Rich Lemoine, assistant director of environmental health and safety at UMass Lowell, brought a hard-drive sized box to keep tabs on the stuff we were breathing. The five-pound, near-$18,000 box hummed for 24 hours in the middle of our great room, sucking in two liters of air each minute to sample for fungus, mold, and official sounding stuff called VOCs, or volatile organic compounds.

It was an odd houseguest. I'd occasionally pass, holding my breath (it measured carbon dioxide, too): 3,146,479 small particles per cubic foot, it read. 1.3 parts per liter of radon. More than 7,600 large particles per cubic foot.

Wanting to make a good impression, we'd just cleaned prior to its arrival. Where was all this stuff?

Three of us live upstairs in this brick two-family in two bedrooms, with four rugs, an electric stove, one bathroom, a bunch of newer windows and two cats. Trees line our street, and there are expansive lawns up the way. But there's also a busy road down the hill that courses with traffic pretty much all day.

The green, mossy spots on the exterior brick, below the bathroom window -- something I thought was charming -- apparently isn't. And that small bit of black muck that creeps up the walls at the back of our bedroom closet? Not bad, necessarily, but definitely mold, Lemoine said.
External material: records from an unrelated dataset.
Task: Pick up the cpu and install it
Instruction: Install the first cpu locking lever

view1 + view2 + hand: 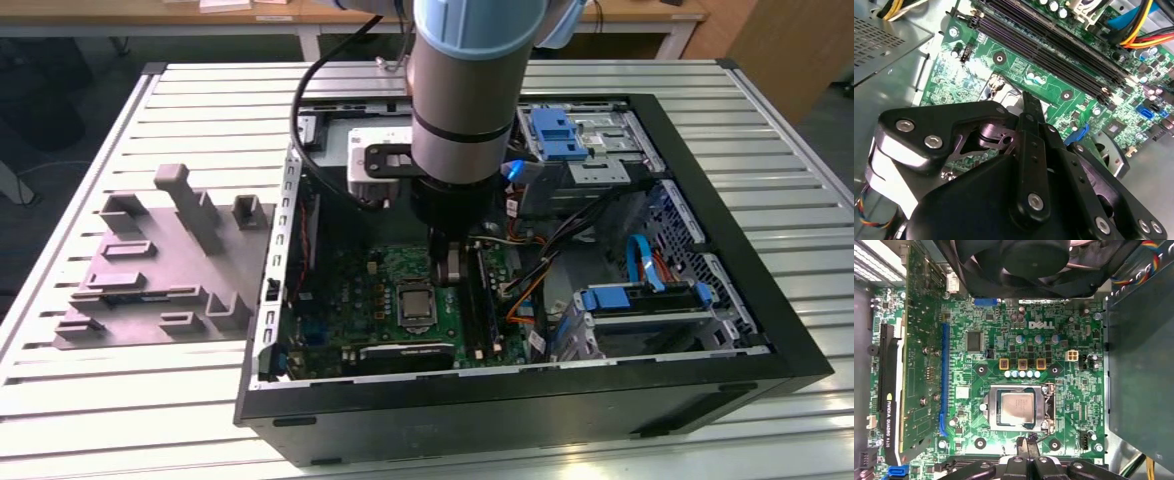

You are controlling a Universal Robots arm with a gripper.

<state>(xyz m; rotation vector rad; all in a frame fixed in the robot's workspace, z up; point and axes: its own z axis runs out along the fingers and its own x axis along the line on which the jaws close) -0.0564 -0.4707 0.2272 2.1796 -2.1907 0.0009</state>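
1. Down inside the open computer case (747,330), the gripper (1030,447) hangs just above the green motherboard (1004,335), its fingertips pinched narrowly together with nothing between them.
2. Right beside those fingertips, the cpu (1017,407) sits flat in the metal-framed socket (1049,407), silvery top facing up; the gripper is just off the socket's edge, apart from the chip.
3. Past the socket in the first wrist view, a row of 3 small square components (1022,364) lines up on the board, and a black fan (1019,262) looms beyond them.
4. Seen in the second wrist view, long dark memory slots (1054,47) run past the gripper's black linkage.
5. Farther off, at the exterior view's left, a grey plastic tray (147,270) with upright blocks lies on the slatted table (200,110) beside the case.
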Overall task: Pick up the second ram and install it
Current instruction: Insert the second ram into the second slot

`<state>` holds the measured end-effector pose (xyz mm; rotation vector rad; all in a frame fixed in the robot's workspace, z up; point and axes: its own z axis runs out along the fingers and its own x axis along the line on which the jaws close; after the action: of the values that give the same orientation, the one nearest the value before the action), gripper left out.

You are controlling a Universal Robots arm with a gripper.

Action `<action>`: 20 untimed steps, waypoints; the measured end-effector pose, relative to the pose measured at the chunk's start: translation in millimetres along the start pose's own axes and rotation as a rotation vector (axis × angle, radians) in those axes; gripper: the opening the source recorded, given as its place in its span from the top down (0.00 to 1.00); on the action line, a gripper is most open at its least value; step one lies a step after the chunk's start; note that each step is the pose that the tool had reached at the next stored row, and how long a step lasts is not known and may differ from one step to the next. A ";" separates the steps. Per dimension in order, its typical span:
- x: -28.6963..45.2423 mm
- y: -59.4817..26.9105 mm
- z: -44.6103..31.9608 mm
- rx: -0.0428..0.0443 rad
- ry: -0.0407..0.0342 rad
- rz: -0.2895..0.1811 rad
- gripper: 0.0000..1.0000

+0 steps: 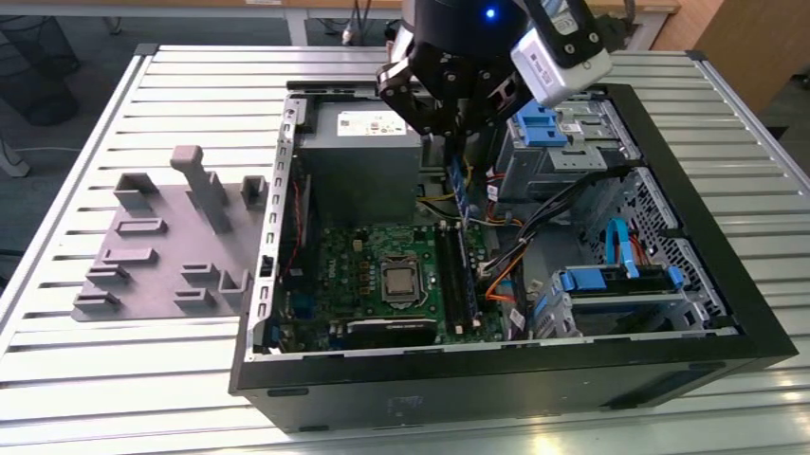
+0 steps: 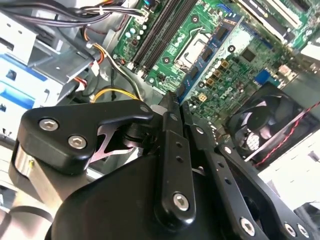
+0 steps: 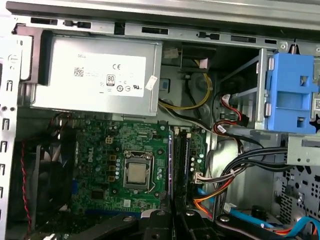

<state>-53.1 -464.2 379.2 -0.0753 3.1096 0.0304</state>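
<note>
Blue-green second ram [image 1: 453, 175] hangs pinched between the fingers [image 2: 170, 135]. Hold it parallel to the black slots [image 1: 458, 280], 3 o'clock of the socket [image 1: 402, 281].

— What's around the work area on your feed?

— In the exterior view I see a table [image 1: 127, 370] topped with pale grey metal slats, dark grooves between them. Light glares white off the slats along its near edge.

— And beyond it?

— A dark grey floor [image 1: 190, 24]. On the exterior view's left stands a dark round thing [image 1: 38, 76], maybe a bin; I can't tell. A pale desk leg [image 1: 298, 28] rises behind the table, and a brown wooden panel [image 1: 746, 47] fills the far corner on the exterior view's right.
</note>
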 end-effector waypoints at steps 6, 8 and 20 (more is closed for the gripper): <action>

Given all my back-patting about our home's stellar hygiene, getting Lemoine's final readings was startling -- and surprising. He pointed out several "areas of concern," including carbon dioxide levels, large particulate (anything from dust mites to cat hair) and small particulate (anything less than 2.5 microns in size). Our house, he said, was "tight."
He also pointed out the presence of some nasty-sounding spores -- Basidiospores and Penicillim-Aspergillus types -- which, while spooky, are apparently normal. And he gave us some advice.

Visually appealing doesn't necessarily mean clean. Houseplants don't actually improve indoor air. Closed windows -- especially the new, double-paned replacement kind we have -- can cut off a home's circulation. And books, magazines, even that pile of mail waiting to be opened can shrug off microscopic cellulose to make indoor air a cocktail of particulate.

Cleaning agents -- from our aerosol can of Pledge to the bathroom Soft Scrub -- toss volatile organic compounds into the air. So can your everyday cleaning materials, like the Clorox wipes we used on the countertops to the high chair. And the fewer rugs the better.

For those of you not quite willing to chuck your cleaning products, your pets, carpeting, your lackluster vacuuming habit, there are a few basic no-brain solutions, too.

Leaving your shoes, for instance, at the front door. Cleaning wet -- like mopping -- rather than dry (just vacuuming or Swiffering). Using citrus-based cleaners rather than more harsh cleaning, antibacterial or bleaching agents. And, say, once a week, shutting off the heat and throwing open the windows.

"The bottom line is what you can't see can make a difference in our quality of life and personal environment," Lemoine said.